Irmi Gmeinwieser leitet im Alter von 87 Jahren beim TSV-Unterpfaffenhofen-Germering noch Gymnastikstunden. Sie macht alle Übungen mit und erweist sich dabei als fitter als die jüngeren Teilnehmer. Aufhören will sie erst, wenn sie merkt, dass sie nicht mehr mithalten kann

Von Karl-Wilhelm Götte, Germering

"Nochmals höher das Bein", ruft Irmi Gmeinwieser. "Tief, hoch und schneller" animiert sie die Teilnehmer der Funktionsgymnastikstunde in der Mehrzweckhalle des TSV Unterpfaffenhofen-Germering am Dienstagmorgen. Etwa 40 Frauen und einige wenige Männer liegen bei dieser Übung in Seitenlage auf ihrer Isomatte in der Halle verteilt. Gedämpfte Musik ist aus Lautsprechern zu vernehmen. "Anderes Bein hoch" befiehlt "Vorturnerin" Gmeinwieser mit freundlicher Stimme und legt unerbittlich nach: "Und zehn Sekunden das Bein oben halten." Viele Teilnehmer schaffen diese zehn Sekunden nicht. Auch bei der Streckung des Beines im 90-Grad-Winkel nach oben kommt die Leiterin der Gymnastikstunde am höchsten.

Das ist deshalb verwunderlich, weil Irmi Gmeinwieser 87 Jahre alt ist. "Irmi hält uns auf Trab", sagt Jutta Plundrich, die mit ihrem Mann regelmäßig in die Gymnastikstunde kommt. "Es gibt immer neue Kreationen von ihr", schwärmt Plundrich von der Abwechslung, die Gmeinwieser in den 45 Minuten präsentiert und vorgibt. Die Plundrichs lassen sich seit mehr als 30 Jahren von ihr die Muskeln an allen Körperteilen straffen. "Jedes Jahr gibt es auch neue Musik", ergänzt Sieglinde Claus. Auch die 77-Jährige ist "Irmi-Fan". Sie kommt seit 40 Jahren zu ihr in die Halle.

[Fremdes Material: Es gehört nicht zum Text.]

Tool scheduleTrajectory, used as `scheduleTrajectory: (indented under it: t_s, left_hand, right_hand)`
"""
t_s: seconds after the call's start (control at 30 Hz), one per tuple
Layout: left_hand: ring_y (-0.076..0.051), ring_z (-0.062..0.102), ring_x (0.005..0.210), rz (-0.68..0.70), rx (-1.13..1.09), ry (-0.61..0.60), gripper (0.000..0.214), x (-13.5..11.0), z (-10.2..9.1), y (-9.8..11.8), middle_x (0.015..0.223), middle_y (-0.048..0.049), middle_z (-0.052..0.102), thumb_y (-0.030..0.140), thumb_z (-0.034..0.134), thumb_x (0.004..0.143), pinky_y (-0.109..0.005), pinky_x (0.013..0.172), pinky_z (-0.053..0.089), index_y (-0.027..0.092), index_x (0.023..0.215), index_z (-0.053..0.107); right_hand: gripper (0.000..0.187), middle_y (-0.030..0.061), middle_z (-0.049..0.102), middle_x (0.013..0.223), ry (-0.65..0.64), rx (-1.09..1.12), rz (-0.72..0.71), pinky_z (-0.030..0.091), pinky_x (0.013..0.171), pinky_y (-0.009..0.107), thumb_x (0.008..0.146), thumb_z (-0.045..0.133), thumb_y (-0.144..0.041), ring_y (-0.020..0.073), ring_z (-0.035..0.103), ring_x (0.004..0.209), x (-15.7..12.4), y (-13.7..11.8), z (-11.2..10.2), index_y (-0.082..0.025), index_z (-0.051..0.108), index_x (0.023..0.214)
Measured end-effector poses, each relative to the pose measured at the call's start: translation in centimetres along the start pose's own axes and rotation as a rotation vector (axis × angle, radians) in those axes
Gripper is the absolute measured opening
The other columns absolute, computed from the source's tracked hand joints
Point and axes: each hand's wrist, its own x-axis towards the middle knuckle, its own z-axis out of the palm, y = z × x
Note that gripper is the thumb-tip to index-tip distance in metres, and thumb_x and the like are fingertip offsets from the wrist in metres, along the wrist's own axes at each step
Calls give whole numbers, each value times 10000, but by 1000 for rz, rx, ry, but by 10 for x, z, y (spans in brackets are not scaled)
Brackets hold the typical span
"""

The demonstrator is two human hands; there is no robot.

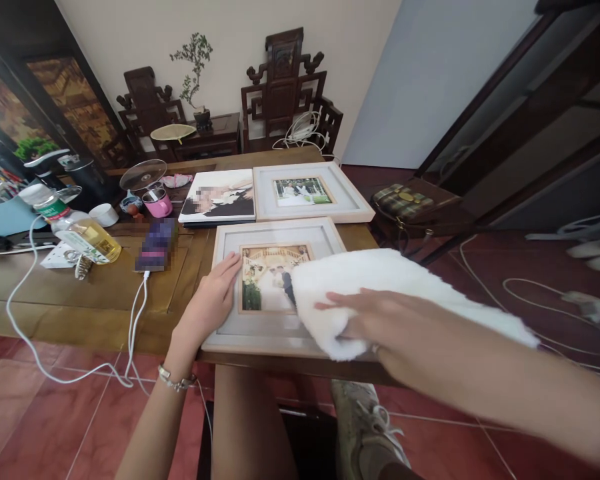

Vorne auf ihrer kleinen erhöhten Bühne gibt sich Irmi Gmeinwieser weiterhin unerbittlich. Jetzt sind in Rückenlage die Bauchmuskeln dran. "Beine hoch, Füße etwas anziehen und dann die Beine tiefer", sagt Irmi und die Frauen und Männer folgen ihr brav. Danach stehen Situps an. Beine und Rücken sollen sich vom Boden entfernen. "Oben halten", befiehlt Irmi und erlöst die Teilnehmer nach einigen Sekunden. Sie dürfen auf den Rücken rollen und die Beine strecken.

Doch schon kommt das nächste Kommando. "Beine strecken und dann das Knie rechts und links anziehen", ruft die Vorturnerin in die Halle. "Jetzt das Bein hochstrecken." Die Beweglichkeit der Gymnastinnen und fünf Gymnasten, die zwischen 50 und 80 Jahre alt sind, ist sehr unterschiedlich. Gmeinwieser hat alle im Blick, auch wenn sie gerade mal mit dem Rücken zu ihnen liegt. Sie ist mit deren Einsatz und ihrer Anstrengung, das Optimum zu erreichen, ganz zufrieden. "Sie machen das alle ganz brav mit", kommentiert sie die gerade abgelaufene Übungsstunde zufrieden.

Anspruchslos ist sie jedoch keinesfalls: "Die meisten Teilnehmer sind jünger als ich, da kann ich was verlangen." Gmeinwieser setzt auf den Einsatz von Musik. Die Lautstärke können die Teilnehmer per Fernbedienung selbst bestimmen. An diesem Tag läuft sie eher leise im Hintergrund. "Übungen, die anstrengend sind, hältst du mit Musik länger durch", sagt Gmeinwieser. "Sie darf nicht zu leise sein."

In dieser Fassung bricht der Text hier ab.